Exercise requirements :: Leave out the images; return the rest of the data exactly.
==== Recorded data ====
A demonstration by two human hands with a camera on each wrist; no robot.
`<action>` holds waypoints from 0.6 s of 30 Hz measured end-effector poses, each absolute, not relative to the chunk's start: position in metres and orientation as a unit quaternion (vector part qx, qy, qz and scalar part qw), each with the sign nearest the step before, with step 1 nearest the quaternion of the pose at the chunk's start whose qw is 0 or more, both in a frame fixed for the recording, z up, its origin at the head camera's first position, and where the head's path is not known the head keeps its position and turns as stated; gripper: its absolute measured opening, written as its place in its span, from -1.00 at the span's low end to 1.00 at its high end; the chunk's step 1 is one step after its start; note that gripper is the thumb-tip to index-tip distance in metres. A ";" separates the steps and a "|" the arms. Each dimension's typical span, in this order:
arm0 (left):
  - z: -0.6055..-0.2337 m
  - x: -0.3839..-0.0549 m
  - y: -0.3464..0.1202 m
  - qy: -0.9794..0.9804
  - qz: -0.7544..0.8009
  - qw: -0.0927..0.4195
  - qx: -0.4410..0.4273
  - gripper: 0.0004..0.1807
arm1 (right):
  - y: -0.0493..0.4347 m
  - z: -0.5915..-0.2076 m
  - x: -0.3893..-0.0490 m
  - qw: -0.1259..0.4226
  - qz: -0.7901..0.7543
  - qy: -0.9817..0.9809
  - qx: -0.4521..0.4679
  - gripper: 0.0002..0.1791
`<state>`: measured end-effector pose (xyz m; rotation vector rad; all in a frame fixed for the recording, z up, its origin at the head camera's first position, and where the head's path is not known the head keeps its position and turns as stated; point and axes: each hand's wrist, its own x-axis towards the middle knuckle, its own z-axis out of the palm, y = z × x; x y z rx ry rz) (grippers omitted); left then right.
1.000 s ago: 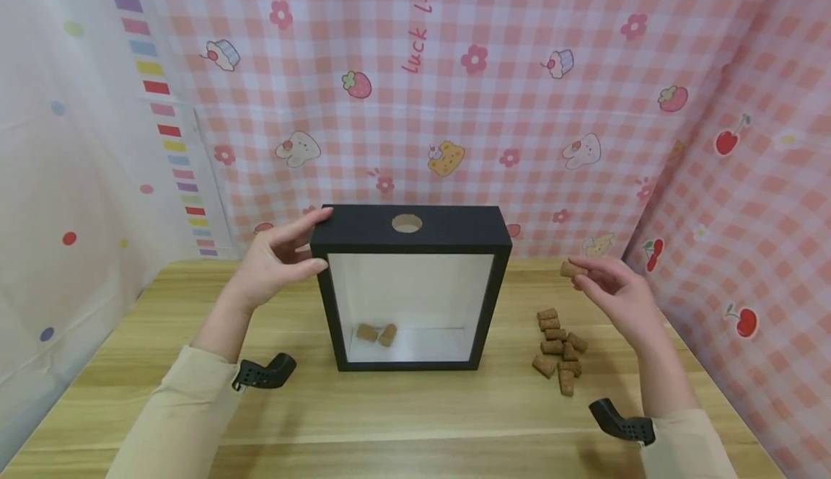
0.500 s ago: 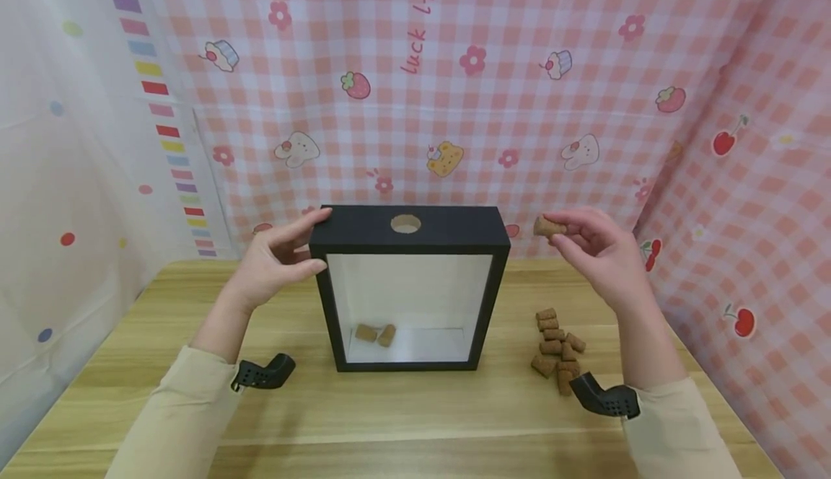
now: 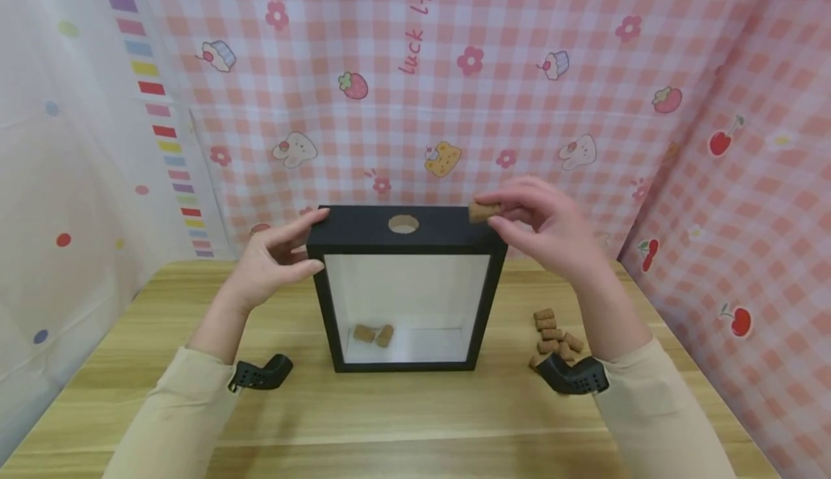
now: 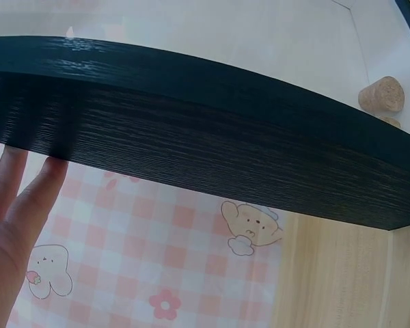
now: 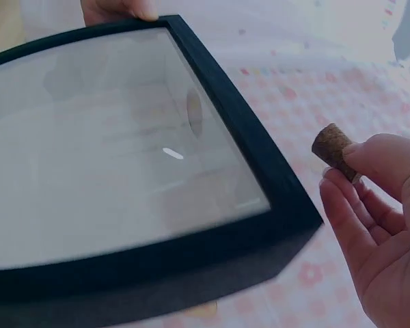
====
Response ::
A demonstration by two human hands with a camera on each wrist; no robot.
`<action>` holds waypoints from 0.6 s of 30 Hz measured end-effector poses, each absolute, not relative to the chunk's start: position in metres and orientation as a unit quaternion (vector part qx, qy, qz and scalar part qw), each with the sign nearest the step before, with step 1 nearest the quaternion of the pose at the chunk's start whose qw is 0 or more, both in a frame fixed for the recording, z up, its origin at the head camera's first position, and where the head's path is not known the head keeps its position and turns as stated; gripper: its absolute measured opening, written as its place in its span, from -1.00 at the span's low end to 1.00 at its high end; the chunk's step 1 is one step after its start; note that gripper is the thumb-tip to index-tip distance in metres. A ";" separates the steps and a "|" the arms. Each dimension's typical span, in this order:
arm0 (left):
  - z: -0.6055..-0.2337 m
  - x: -0.3839..-0.0549 m
  - y: -0.3464..0.1202 m
  - qy: -0.9794..0.9804
  - qz: -0.7544..0.8009
  - qw: -0.0927..0.4195
  - qx: -0.4410..0.4273
  - gripper: 0.0004..0.1807
arm1 (right):
  - y: -0.0493..0.4347 m
  - z: -0.5915..-0.2076 m
  - x: -0.3893..-0.0490 m
  - qw: -0.1259..0.4226
  - qz: -0.7901..0.7543
  - qy: -0.9817..0.9809
  - qx: -0.4521..0.4679
  - gripper: 0.0002..0.1791
`<state>`: measured end-effector pose (xyz m; rotation vector rad; all in a frame fixed for the recording, z up, its origin at the head camera's first position, and where the head's path is not known the head keeps its position and turns as stated; point and axes: each hand's wrist, its own x-axis towards the middle knuckle, its own z-axis out of the palm, y = z × x; x y z rx ry rz) (grippers omitted); left then right.
1.000 s ago: 
0.500 s ago: 
now: 
now: 
now: 

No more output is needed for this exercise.